[Data extract]

»»

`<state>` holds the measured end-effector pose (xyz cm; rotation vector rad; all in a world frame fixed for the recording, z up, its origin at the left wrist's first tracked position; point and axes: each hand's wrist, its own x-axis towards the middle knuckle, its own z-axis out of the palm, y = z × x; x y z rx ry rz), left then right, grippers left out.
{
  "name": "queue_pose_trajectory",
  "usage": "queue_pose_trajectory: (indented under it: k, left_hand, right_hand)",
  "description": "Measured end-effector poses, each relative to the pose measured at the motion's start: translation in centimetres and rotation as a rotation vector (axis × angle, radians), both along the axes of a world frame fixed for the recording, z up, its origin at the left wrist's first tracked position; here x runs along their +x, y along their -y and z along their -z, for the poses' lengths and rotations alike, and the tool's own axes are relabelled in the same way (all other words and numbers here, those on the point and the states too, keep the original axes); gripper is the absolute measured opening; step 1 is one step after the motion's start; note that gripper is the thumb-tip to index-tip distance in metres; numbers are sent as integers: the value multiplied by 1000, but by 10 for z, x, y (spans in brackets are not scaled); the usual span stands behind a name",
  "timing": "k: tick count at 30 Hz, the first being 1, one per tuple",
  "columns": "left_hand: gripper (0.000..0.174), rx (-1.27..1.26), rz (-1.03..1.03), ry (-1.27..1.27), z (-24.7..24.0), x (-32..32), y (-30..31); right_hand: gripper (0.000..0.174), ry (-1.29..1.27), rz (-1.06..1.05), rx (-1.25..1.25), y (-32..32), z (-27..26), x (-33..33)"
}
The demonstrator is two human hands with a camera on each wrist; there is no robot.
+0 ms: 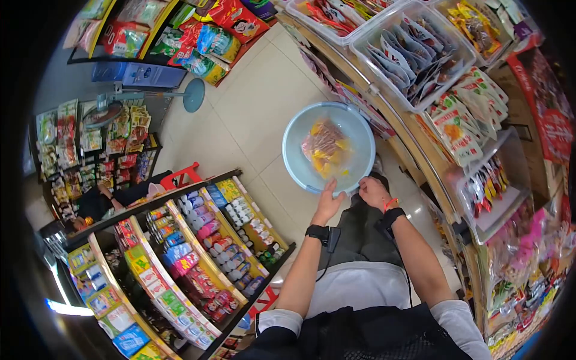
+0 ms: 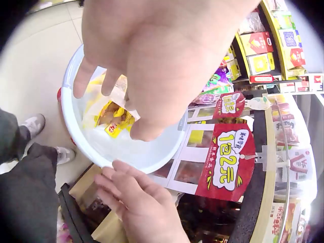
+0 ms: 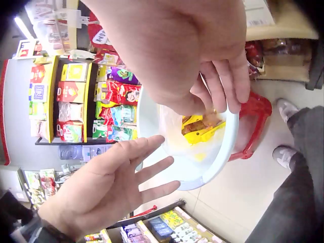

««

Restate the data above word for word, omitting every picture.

`<state>` holds the measured end-effector pose (xyz cm; rotation vector rad; all in a world frame fixed for the recording, z up, its origin at the left wrist's first tracked position; point and axes: each hand's wrist, its own x-axis towards the middle knuckle, its own z-axis out of the palm, y = z × x; x y z rx ry rz), left then right, grippers left out.
{
  "name": "queue_pose_trajectory",
  "usage": "queue_pose_trajectory: (indented under it: k, left_hand, right_hand)",
  "description": "Measured end-effector poses, each relative to the pose measured at the motion's start: translation in centimetres and rotation as a rotation vector (axis × angle, radians), both along the axes of a world frame fixed for the recording, z up, its origin at the left wrist's first tracked position; here x runs along their +x, y along their -y and z along their -z, for the poses' lengths and rotations alike, and the tool's own axes are relabelled in the same way (all other words and numbers here, those on the point and the states too, keep the original axes); gripper is the absolute measured opening; step 1 is one step after the motion's start; note that gripper is the thumb-tip to index-tip distance in metres; numbers are sent as integers: the value multiplied by 1000, but by 10 for z, x, y (spans in brackets are not scaled); the usual span stands behind a name",
  "timing": "k: tick count at 30 Hz, the first being 1, one per tuple",
  "columns": "left_hand: gripper (0.000..0.174), rx (-1.27..1.26), rz (-1.03..1.03), ry (-1.27..1.27), z (-24.7..24.0), x (-32..32), y (-30..31); right_hand: gripper (0.000..0.174), ry (-1.29..1.27), rz (-1.06..1.05), rx (-1.25..1.25), y (-32..32), z (-27..26), x (-33..33)"
}
The demonstrator is two human hands with a camera on each wrist; there is no robot.
+0 ms: 
+0 ms: 
+0 ms: 

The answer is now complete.